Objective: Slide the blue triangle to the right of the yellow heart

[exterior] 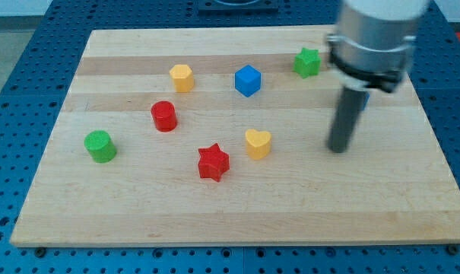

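Observation:
The yellow heart (258, 143) lies near the middle of the wooden board (237, 221). My tip (337, 150) rests on the board to the right of the heart, about a hundred pixels away and touching no block. A small sliver of blue (367, 94) shows at the right edge of the rod, just under the arm's housing. The rest of it is hidden and I cannot make out its shape. No blue triangle shows plainly.
A blue cube (247, 80) and a yellow hexagonal block (182, 78) lie toward the view's top. A green star (307, 62) is at the top right, a red cylinder (163, 116) and a green cylinder (100, 146) at the left, and a red star (213, 162) beside the heart.

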Available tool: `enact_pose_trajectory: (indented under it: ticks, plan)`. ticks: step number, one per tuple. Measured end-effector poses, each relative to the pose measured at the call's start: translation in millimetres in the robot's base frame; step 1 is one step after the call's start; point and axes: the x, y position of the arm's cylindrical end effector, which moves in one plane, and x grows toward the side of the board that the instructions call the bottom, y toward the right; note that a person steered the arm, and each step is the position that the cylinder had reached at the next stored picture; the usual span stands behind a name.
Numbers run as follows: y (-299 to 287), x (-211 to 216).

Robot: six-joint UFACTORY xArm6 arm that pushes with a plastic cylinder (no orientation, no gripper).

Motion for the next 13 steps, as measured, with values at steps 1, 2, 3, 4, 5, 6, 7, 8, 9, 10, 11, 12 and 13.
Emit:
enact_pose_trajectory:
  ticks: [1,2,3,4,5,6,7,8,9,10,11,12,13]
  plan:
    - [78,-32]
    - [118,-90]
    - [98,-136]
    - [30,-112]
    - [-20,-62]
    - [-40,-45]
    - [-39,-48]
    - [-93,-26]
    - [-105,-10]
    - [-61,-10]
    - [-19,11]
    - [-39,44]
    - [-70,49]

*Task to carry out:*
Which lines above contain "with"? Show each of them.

*Output:*
Robot: six-joint UFACTORY xArm6 arm that pushes with a plastic cylinder (no orientation, no gripper).
Motion for the next 13 steps, as measured, with values at steps 1, 2, 3, 4, 5, 6, 7, 8, 9, 10, 11, 12 and 13.

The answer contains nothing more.